Sehr einfach gehalten, direkte moralische Empörung, schlichte Gut/Böse-Trennung. Allen kopflastigen Einsprüchen zum Trotz: für eine Musik deren Wirkung vor allem im emotionalen Bereich anzusiedeln ist, geht das klar. Vielleicht denkt ja wirklich eine_r mal deswegen über die Thematik nach. Und sowieso.

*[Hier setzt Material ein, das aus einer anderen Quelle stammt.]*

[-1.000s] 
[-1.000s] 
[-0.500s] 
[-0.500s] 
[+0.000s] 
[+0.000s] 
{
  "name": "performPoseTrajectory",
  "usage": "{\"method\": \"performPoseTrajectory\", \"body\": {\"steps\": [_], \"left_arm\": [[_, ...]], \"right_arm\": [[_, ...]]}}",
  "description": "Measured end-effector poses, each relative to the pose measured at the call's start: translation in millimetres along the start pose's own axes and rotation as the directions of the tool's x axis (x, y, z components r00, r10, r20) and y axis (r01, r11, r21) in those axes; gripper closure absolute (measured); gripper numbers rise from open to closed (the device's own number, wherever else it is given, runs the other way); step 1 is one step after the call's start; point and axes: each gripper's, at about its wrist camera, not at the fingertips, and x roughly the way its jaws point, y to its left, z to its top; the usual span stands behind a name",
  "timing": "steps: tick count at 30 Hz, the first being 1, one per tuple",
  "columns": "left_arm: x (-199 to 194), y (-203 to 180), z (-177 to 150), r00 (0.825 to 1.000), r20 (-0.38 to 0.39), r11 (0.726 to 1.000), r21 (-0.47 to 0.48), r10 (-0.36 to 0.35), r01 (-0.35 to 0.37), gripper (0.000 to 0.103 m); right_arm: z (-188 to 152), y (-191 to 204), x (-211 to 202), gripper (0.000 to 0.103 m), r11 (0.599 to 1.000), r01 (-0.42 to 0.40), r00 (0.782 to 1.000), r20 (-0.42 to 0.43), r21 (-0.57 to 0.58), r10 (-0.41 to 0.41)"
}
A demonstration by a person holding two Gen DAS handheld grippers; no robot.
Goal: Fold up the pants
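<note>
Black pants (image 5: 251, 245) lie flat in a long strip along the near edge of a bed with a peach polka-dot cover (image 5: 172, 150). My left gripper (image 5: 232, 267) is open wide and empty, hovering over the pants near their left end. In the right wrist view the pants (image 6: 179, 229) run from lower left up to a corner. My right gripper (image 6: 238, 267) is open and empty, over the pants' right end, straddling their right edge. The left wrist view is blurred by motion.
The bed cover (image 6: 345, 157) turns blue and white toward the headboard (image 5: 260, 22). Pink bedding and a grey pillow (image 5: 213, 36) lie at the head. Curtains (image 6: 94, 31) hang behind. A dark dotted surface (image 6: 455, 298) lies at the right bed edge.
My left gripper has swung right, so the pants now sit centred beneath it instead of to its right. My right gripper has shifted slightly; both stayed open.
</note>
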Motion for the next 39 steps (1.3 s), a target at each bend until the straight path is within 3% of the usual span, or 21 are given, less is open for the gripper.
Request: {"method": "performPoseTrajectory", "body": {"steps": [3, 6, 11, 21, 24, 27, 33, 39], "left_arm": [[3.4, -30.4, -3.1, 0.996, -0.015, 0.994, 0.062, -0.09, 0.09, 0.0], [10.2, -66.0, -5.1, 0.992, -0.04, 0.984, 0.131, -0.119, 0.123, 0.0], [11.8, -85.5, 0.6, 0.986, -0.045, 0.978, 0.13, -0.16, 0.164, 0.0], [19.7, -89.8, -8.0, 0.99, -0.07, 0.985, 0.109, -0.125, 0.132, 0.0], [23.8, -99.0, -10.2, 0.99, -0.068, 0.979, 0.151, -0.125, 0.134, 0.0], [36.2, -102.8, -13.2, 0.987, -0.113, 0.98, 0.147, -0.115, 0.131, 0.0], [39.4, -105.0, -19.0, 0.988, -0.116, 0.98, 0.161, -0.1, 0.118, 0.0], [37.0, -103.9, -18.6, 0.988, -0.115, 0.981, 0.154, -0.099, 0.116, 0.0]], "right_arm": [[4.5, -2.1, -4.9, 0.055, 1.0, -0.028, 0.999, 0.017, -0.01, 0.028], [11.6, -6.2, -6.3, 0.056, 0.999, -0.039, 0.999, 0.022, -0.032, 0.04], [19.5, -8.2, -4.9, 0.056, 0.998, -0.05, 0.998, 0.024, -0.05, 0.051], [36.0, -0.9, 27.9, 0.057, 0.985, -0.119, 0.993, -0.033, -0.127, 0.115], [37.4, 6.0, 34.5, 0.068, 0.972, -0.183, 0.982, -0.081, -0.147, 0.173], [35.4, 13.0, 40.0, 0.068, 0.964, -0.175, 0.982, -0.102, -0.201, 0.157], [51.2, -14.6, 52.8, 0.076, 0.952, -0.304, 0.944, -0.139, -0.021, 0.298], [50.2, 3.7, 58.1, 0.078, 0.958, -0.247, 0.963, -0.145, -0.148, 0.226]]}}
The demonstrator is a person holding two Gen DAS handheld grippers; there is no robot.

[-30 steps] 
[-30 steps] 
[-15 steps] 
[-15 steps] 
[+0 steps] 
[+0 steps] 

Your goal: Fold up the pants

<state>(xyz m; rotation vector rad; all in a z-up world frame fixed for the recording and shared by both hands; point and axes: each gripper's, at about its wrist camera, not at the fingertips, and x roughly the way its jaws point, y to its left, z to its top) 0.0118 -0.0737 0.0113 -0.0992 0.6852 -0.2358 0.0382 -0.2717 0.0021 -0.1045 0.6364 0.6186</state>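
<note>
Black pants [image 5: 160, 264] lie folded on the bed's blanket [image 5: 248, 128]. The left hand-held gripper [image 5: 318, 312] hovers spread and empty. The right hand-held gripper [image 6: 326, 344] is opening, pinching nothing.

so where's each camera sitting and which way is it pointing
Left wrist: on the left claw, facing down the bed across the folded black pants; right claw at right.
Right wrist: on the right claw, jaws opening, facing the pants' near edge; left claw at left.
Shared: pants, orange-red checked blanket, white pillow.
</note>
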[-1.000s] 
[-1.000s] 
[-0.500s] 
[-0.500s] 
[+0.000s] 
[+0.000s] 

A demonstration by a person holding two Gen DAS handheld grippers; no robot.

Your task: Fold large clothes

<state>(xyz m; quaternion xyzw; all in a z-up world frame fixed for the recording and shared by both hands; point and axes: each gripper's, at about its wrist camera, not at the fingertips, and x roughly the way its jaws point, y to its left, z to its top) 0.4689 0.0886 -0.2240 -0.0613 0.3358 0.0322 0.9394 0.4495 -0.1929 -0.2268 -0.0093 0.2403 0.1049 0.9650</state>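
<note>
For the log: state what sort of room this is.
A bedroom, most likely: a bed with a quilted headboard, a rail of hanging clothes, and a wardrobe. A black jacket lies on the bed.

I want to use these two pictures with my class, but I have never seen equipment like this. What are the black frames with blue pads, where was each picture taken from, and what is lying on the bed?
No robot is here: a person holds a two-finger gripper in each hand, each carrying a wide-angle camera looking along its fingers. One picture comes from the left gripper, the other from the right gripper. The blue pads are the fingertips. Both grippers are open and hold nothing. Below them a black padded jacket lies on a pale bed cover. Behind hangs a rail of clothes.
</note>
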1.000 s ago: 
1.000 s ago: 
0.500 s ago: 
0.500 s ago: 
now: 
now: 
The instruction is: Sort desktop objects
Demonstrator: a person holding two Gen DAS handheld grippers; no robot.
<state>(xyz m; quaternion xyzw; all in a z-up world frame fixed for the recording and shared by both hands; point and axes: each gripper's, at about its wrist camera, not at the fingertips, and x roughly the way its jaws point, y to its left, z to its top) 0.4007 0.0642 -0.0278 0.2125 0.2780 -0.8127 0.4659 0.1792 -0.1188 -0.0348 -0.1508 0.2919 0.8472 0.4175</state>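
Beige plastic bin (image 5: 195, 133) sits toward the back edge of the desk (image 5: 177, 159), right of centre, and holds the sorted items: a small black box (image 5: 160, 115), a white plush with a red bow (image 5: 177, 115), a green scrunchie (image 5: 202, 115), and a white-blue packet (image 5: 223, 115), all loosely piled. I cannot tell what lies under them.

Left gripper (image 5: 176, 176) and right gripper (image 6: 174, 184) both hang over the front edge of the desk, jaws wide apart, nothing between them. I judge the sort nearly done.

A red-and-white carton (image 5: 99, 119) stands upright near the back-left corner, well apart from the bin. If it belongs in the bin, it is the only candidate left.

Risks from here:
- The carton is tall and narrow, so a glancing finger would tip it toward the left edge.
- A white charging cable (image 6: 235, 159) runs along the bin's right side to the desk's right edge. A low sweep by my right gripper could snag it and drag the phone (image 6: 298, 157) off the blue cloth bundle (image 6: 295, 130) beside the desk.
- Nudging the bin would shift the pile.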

Könnte ja alles auch ein wenig mehr "künstlerische Freiheit"-mäßig betrachtet werden. Warum nicht den Vorwurf des "Mörder!" einfach mal weiter fassen als nur "Fleisch: ich lass dich ausbluten für mein Stück Lebenskraft" und eine Universalanklage gegen eine gewalttätige, in vielen Köpfen krass militarisierte Gesellschaft daraus lesen. In diese Kategoriengrube fallen dann all die schikanierenden deutschen Beamten, wie langsam oder schnell sie auch töten. Genauso fallen hinein all die hasserfüllten Gestalten da draußen, die lieber die Bullen rufen, wenn ein Kontrolleur an der Ausübung seines Amtes gehindert wird, als zu begreifen. Kontrolle, Sicherheit, Ordnung. Alles Mörder. Und in ansteigender Lautstärke hallt es hin und her und her und hin bis zum schreien. Bis zum ausrasten. Bis zum begreifen: "das ist die Normalität". Und weiter. "machtbesessen, domestiziert, geisteskrank."

Klarstellung: natürlich macht es nicht wirklich Sinn Menschen rein individualisierend Fleisch-/Tierproduktkonsum vorzuwerfen ohne die Strukturen zu denken, die uns alle umfassen, die ganze Scheiße reproduzieren, den Konsum von Leichenteilen als "normal" erscheinen lassen,...

Aber: Ich finds gut, dass es auch nachwachsende Bands gibt, die klar Stellung beziehen. Auch wenn Parolengeklatsche irgendwie uncool ist, "für die Befreiung von Mensch und Tier" ist und bleibt ne schicke Ansage.

Zusammengefasst: Schöner Auftritt, hoffentlich machen die als Manku Kapak oder in einer anderen Form noch lange Musik. Da kann noch so einiges draus werden. Ich bin gespannt.

P.S. Pausenmusik! Unterschätzt! Als Stimmungsfaktor auf Konzerten! Amanda Woodward und At the Drive-In! Alles richtig gemacht! Ausrufezeichen! Still loving Scherer8!